◆ What the task asks ◆
For this listing, reproduce the line with "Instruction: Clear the", the line with "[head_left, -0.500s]", and the lines between, exactly as they stand. Leave out pictures and all other lines.

┌──

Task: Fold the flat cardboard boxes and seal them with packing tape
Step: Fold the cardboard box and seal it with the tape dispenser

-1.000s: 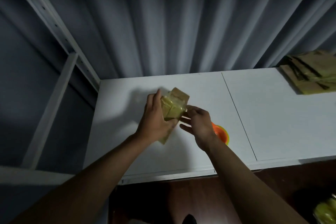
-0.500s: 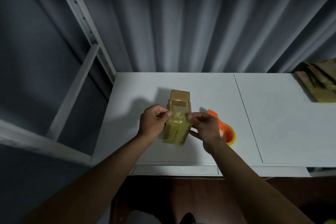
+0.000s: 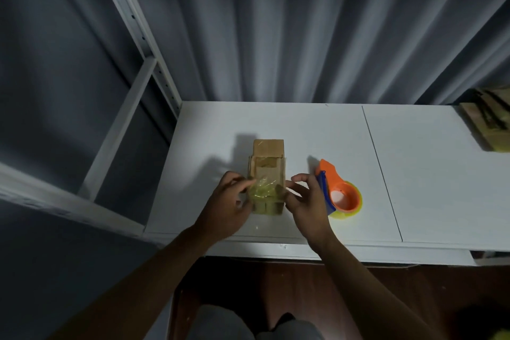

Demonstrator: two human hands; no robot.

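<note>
A small brown cardboard box [image 3: 267,171] lies on the white table [image 3: 303,130], with its far flap open and yellowish clear tape across its near part. My left hand [image 3: 229,204] grips the box's left side, fingers curled over the crumpled tape. On the box's right edge my right hand [image 3: 305,200] pinches with thumb and fingers. An orange and blue tape dispenser [image 3: 338,192] holding a yellow roll lies just right of my right hand.
A stack of flat cardboard boxes [image 3: 489,124] lies at the table's far right. A grey curtain hangs behind the table. White metal shelf posts [image 3: 138,36] stand at the left. The table's front edge runs just under my wrists.
The box has been turned and set down flat on the table, and both hands now hold its sides. My view has shifted, so the dispenser shows fully.
</note>
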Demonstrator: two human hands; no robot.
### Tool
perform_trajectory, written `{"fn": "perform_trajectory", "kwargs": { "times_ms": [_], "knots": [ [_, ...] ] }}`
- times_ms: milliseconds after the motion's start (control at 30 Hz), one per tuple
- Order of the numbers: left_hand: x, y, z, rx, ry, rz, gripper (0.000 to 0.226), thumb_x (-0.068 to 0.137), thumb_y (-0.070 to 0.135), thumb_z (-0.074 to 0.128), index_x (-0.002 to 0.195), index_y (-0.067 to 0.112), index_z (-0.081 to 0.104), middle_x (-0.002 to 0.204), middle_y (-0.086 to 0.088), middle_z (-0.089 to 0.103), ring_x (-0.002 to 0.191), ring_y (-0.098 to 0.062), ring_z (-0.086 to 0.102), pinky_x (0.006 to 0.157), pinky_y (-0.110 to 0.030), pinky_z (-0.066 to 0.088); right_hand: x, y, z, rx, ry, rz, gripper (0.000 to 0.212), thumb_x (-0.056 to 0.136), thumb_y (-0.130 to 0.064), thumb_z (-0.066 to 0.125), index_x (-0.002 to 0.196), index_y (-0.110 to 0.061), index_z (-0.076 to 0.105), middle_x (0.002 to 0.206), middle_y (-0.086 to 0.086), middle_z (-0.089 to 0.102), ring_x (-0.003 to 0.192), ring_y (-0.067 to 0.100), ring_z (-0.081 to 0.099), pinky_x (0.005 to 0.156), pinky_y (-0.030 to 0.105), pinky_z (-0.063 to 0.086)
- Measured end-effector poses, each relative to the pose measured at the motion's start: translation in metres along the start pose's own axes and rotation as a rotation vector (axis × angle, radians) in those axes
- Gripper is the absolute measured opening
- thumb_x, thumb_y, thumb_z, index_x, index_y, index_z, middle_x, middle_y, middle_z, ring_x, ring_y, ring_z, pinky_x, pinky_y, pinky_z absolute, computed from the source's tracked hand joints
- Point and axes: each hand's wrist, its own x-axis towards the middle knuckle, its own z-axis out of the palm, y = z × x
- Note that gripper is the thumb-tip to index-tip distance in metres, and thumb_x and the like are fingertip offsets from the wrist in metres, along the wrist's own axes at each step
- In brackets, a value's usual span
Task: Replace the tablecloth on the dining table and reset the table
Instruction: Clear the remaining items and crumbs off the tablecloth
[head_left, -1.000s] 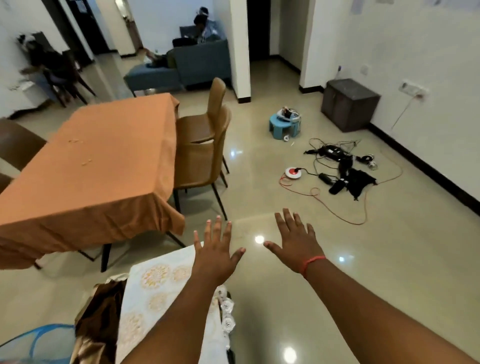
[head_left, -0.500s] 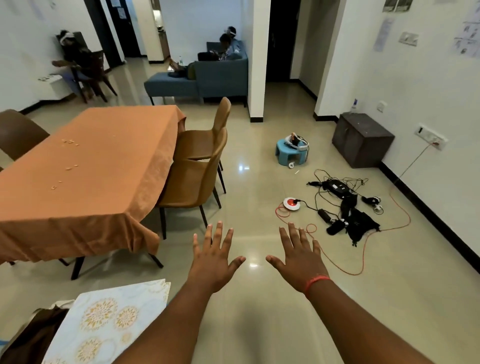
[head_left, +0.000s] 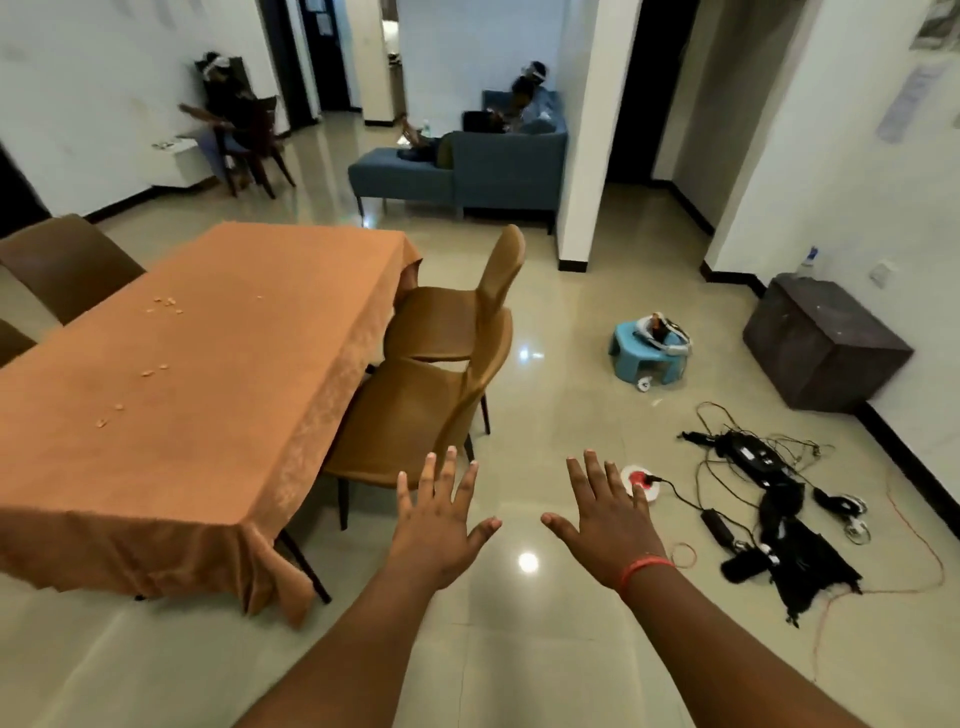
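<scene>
From the head view we see both our arms stretched forward over the glossy floor. Our left grip is spread flat, fingers straight and splayed, holding nothing; our right grip, with a red band at the wrist, is spread the same way and also holds nothing. Neither touches anything.

The orange tablecloth covers the whole surface at our left and hangs over its near edge and right edge, drooping in a fold at the near right corner. Small pale crumbs lie scattered on the cloth toward the left edge and the middle. Two tan chairs stand along the right edge, one just behind the other, pulled out a little from the cloth. Two darker brown chairs show at the far left edge.

On the floor to our right lies a tangle of black cables and devices with an orange cord looping round it, and a round white and red reel just beyond our right fingertips. Farther off stand a blue plastic stool and a dark box against the right wall. A blue sofa stands at the back, with a person seated on it.
</scene>
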Motion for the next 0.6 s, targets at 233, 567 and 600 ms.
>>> {"fn": "perform_trajectory", "kwargs": {
  "times_ms": [233, 567, 600],
  "knots": [
    [0.079, -0.084, -0.001, 0.009, -0.012, -0.296, 0.083, 0.088, 0.079, 0.002, 0.156, 0.033, -0.014, 0.164, -0.003, -0.022, 0.150, -0.028, -0.021, 0.118, -0.061, -0.007, 0.180, -0.050, 0.000, -0.034, -0.014, -0.269, 0.084, 0.089, -0.077, 0.014, 0.157, -0.032, -0.009, 0.166, -0.003, -0.014, 0.154, 0.025, -0.006, 0.122, 0.054, 0.007],
    [0.112, -0.187, -0.038, -0.056, 0.039, -0.800, 0.080, 0.092, 0.075, 0.006, 0.156, 0.031, -0.014, 0.164, -0.005, -0.020, 0.151, -0.030, -0.019, 0.117, -0.063, -0.009, 0.354, -0.206, -0.015, -0.015, -0.123, -0.706, 0.089, 0.084, -0.081, 0.006, 0.157, -0.032, -0.007, 0.166, -0.003, -0.008, 0.154, 0.025, -0.003, 0.122, 0.054, 0.005],
    [0.109, -0.200, -0.038, -0.054, 0.041, -0.847, 0.079, 0.093, 0.075, 0.007, 0.156, 0.031, -0.014, 0.164, -0.005, -0.021, 0.151, -0.030, -0.019, 0.117, -0.063, -0.008, 0.361, -0.223, -0.012, -0.017, -0.132, -0.749, 0.088, 0.086, -0.080, 0.009, 0.157, -0.032, -0.009, 0.166, -0.003, -0.010, 0.154, 0.025, -0.004, 0.123, 0.054, 0.004]
  ]
}}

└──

◆ Result ◆
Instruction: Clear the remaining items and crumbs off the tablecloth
[head_left, -1.000s] 
[head_left, -0.500s] 

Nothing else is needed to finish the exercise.